SQLServerCentral Article

Batch ETL of Multiple Data Files Using an SSIS Foreach Loop Container

,

An SSIS ETL package created with the Import/Export Wizard will process one data file at a time. There may be situations, however, when multiple data files will be arriving continuously for extraction to the same table. A base SSIS package generated using the Import/Export Wizard can be modified to process these files in batch mode.

In this tutorial we will take an SSIS package generated by the Import/Export wizard and modify it to process multiple files and move those files to a backup directory.

1: Download the tutorial files

The zip file attached to this tutorial contains a default SSIS package (BaseBatchETL.dtsx) generated by the Import/Export Wizard, the same SSIS package modified to process multiple files in batch mode (BatchETL.dtsx), a SQL script (CreateCustomersTable.sql) for generating the ETL destination table, and six data files (NewCustomersXX.txt) for extraction into the destination table.

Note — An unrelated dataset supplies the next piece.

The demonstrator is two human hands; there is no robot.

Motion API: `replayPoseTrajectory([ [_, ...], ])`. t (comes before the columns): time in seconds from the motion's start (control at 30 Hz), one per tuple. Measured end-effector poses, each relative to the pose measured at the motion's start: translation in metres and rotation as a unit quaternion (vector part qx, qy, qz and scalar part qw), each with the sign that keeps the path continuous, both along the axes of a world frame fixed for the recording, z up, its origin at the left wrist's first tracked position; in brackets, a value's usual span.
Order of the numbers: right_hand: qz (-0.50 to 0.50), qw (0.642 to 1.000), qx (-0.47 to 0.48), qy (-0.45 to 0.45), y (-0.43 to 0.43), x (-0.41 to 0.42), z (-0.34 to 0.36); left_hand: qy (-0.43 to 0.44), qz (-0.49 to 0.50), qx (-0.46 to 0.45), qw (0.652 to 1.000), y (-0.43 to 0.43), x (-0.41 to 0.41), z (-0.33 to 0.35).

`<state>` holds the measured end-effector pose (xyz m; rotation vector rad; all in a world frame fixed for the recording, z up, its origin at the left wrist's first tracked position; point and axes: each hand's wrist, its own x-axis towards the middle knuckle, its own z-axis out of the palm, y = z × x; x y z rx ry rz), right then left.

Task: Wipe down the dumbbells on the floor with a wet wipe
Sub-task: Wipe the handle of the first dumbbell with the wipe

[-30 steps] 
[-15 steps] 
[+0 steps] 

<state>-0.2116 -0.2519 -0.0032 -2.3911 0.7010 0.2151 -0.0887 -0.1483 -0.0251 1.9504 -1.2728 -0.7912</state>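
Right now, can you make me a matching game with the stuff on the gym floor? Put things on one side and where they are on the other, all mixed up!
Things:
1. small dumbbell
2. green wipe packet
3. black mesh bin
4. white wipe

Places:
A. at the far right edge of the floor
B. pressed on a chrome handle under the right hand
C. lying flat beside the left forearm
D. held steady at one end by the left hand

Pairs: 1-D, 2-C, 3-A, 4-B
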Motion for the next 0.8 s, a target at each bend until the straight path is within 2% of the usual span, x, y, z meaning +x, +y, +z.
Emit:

2: Create the destination table with the CreateCustomersTable.sql script

Open the CreateCustomersTable.sql script in SQL Server Management Studio.

USE [TestDB]
GO
/****** Object:  Table [dbo].[customers]    Script Date: 05/10/2013 15:46:30 ******/SET ANSI_NULLS ON
GO
SET QUOTED_IDENTIFIER ON
GO
CREATE TABLE [dbo].[customers](
    [FirstName] [nvarchar](100) NULL,
    [LastName] [nvarchar](100) NULL,
    [Company] [nvarchar](100) NULL,
    [Address] [nvarchar](100) NULL,
    [City] [nvarchar](100) NULL,
    [County] [nvarchar](100) NULL,
    [State] [nvarchar](100) NULL,
    [ZIP] [nvarchar](100) NULL,
    [Phone] [nvarchar](100) NULL,
    [Fax] [nvarchar](100) NULL,
    [Email] [nvarchar](100) NULL,
    [Web] [nvarchar](100) NULL
) ON [PRIMARY]
GO

Execute the script to create the destination table.

Browse to the new table to confirm that it was created.

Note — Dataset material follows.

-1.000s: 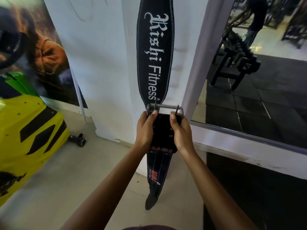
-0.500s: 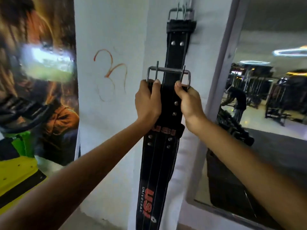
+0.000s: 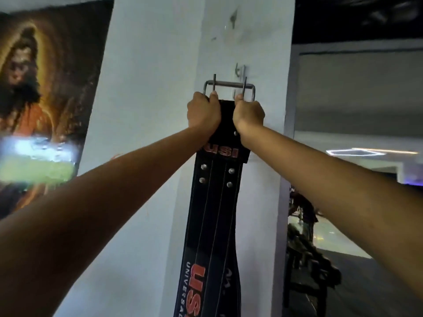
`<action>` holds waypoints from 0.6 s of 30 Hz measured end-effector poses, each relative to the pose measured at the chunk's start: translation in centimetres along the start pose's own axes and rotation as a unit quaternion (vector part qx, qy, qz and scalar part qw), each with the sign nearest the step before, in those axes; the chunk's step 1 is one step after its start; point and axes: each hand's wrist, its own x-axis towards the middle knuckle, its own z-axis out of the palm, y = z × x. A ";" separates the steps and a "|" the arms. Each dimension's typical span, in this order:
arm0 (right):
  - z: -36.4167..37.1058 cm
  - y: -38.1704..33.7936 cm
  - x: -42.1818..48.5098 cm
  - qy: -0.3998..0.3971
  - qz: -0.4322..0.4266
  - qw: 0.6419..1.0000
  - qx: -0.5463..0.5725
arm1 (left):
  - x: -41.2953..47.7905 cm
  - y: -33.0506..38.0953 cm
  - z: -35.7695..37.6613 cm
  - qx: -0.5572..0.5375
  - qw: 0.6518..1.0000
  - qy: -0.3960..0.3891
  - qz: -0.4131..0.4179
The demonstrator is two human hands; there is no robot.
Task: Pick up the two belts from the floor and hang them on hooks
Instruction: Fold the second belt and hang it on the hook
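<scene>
A black USI weightlifting belt (image 3: pixel 215 216) with red lettering hangs down from both my hands against the white pillar. My left hand (image 3: pixel 202 112) and my right hand (image 3: pixel 248 115) grip its top end just under the steel two-prong buckle (image 3: pixel 229 84). The buckle's upper bar is level with a small metal hook (image 3: pixel 240 70) fixed on the pillar, right in front of it. Behind the USI belt, a second black belt (image 3: pixel 230 277) with white lettering shows in a narrow strip at the lower right edge; its top is hidden.
The white pillar (image 3: pixel 148 110) fills the middle. A large poster (image 3: pixel 41 99) covers the wall at left. A mirror (image 3: pixel 357 156) at right reflects gym equipment and ceiling lights.
Both hands have raised the USI belt up the pillar, from below the hanging belt to the height of the hook. The view has tilted upward with them.
</scene>
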 end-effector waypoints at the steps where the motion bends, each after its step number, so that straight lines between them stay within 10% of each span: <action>1: 0.2 -0.3 0.6 0.011 -0.005 1.000 -0.005 | 0.8 0.2 0.6 0.001 1.000 -0.004 -0.003; 18: 1.2 1.0 3.4 0.056 -0.063 0.988 -0.133 | 2.9 -2.7 2.8 0.032 0.999 -0.041 -0.007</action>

3: Create source and backup folders and place the data files in the source folder

Create the folders C:\BatchETL and C:\BatchETL\backup and copy the six data files to the C:\BatchETL folder.

4: Open, configure and execute BaseBatchETL.dtsx in Business Intelligence Development Studio

Open the BaseBatchETL.dtsx SSIS package in BIDS to show that it consists of a Data Flow Task generated by the Import/Export Wizard.

Double-click the DestinationConnectionOLEDB connection manager to bring up the Connection Manager configuration panel, change the server and database names to the server and database where you created the customers table and click the OK button.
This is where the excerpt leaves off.